Часть 1
9 августа 2020 г. в 03:12
Une fleur sauvage
Мишель с детским интересом наблюдал за действиями удобно устроившегося позади Сергея. Тот, с облокоченной головой на плечо Миши, заключив его в объятия, рассматривал и едва ощутимо перебирал костяшки на руках, которые принялись за своё излюбленное дело — плетение венков. Надо признать, что делал Бестужев это весьма умилительно: бегал босиком по мокрой росе и с энтузиазмом собирал понравившиеся ему ромашки, сооружал эти замысловатые конструкции каждое проведённое вместе утро, после отдавал их Серёже, а тот покорно плёлся на службу с цветочками на голове.
Настоящая швея, а не подпоручик, благополучно сбежавший в Васильков из собственно полка. «Ой, да ладно! Безумцы же меняют мир! Помнишь? Сам говорил!» — была вся аргументация этого недоделанного безумца на претензии Муравьева, в которых наблюдалось намного больше заботы, чем злобы. Казалось, будто суровость командира 2-го батальона была снежинкой, добровольно растворяющейся в руках действительно бесстыжего мальчишки.
— Серж, — Мишель резко отстранившись от объятий, поджав под себя ноги лодочкой, продолжил своё дело, параллельно закусывая нижнюю губу, как казалось собеседнику, от сосредоточенности. — А у тебя живот болит?
— Нет, — Муравьев потянулся за исчезнувшими из его рук костяшками, один Бог знает, что его Апостол в них нашёл, и сразу же получив отказ, заметно насторожился. — Почему, Миш?
После незамысловатого вопроса повисло молчание, и вдруг звуки природы стали как никогда уловимы: где-то там тёк ручеёк, со стороны леса доносилось отчётливое пение птиц, а листва на деревьях колыхалась под утренним прохладным ветерком, от которого бежал табун мурашек по телу. Казалось, будто это был настоящий оркестр только для них — двух влюблённых, наконец нашедших недостающие кусочки себя. Они были настолько разные, насколько сильно их тянуло к друг другу.
— Мне Поля, брат твой, сказал, — Мишель помедлил, тяжело вдохнул и поборов страх, поднял взгляд на сидящего напротив Серёжу, одним морганием будто дающего добро на продолжение фразы. — он сказал, что когда человек влюблен, то у него болит живот, а у тебя не болит, — протараторил мальчишка и с досадой выдохнув, закрыл карие глазёнки.

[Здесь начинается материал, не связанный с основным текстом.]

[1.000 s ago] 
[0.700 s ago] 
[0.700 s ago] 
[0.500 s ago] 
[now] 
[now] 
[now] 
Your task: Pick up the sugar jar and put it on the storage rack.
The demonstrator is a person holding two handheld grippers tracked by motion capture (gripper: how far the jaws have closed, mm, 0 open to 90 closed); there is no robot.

Сергей как можно тише пододвинулся поближе, и на ту секунду прикрытых очей улыбнулся краешком губ, издавая почти неслышный смешок. А ведь действительно было над чем посмеяться. Они уже столько времени были знакомы, столько успели друг другу сказать, но позабыли про те заветные слова, которые дали расцвести стольким каменным сердцам и растопили так много ледяных душ. Мишелю даже порой казалось, что у них дружба такая, с поцелуями. А он любил, любил до обожания и готов был пойти куда угодно, лишь бы быть рядом и знать, что нужен такой, какой есть.
— Бабочки в животе, — монотонно произнёс Муравьев, будто конкретизировал точность сказанного ранее.
Вопрос это был или утверждение — Миша так и не понял, но в следующий момент почувствовал родное дыхание рядом с щекой, красной прекрасно прикрасной щекой. В тот момент не должен был произойти их желанный страстный первый поцелуй, и ни второй, и даже ни третий, но в глазах Серёжи его мальчишка представлялся ему невинным ангелом, чьи золотистые волосы через секунду смешались с зелёной травой.
Мишель лежал, боясь сделать лишнее телодвижение, пока его рассматривали любимые зелёные глаза, будто пытаясь запомнить каждый миллиметр ангельской фарфоровой кожи. Хотелось написать картину, повесить себе её в кабинет — пусть все смотрят и знают, что это его Миша: такой красивый, полон любви и надежд. Мишель был как ромашка — дикий цветок, но самый любимый.
— Если это так, то у меня изжога, mon chér.
«Mon chér», не дослушав даже конца предложения, позволил неожиданно для себя же притянуть Серёжу за шею и без разрешения поцеловать.
Невинный, едва ощутимый поцелуй, а после улыбка, светящаяся ярче того незабываемого рассвета. Их незабываемого рассвета, который отобразился в памяти до самого конца. И только тот, так и незаконченный венок посреди поля берёг тайну о том, насколько сильно эти двое любили/любят друг друга.
Шесть утра. Время любить и быть любимыми.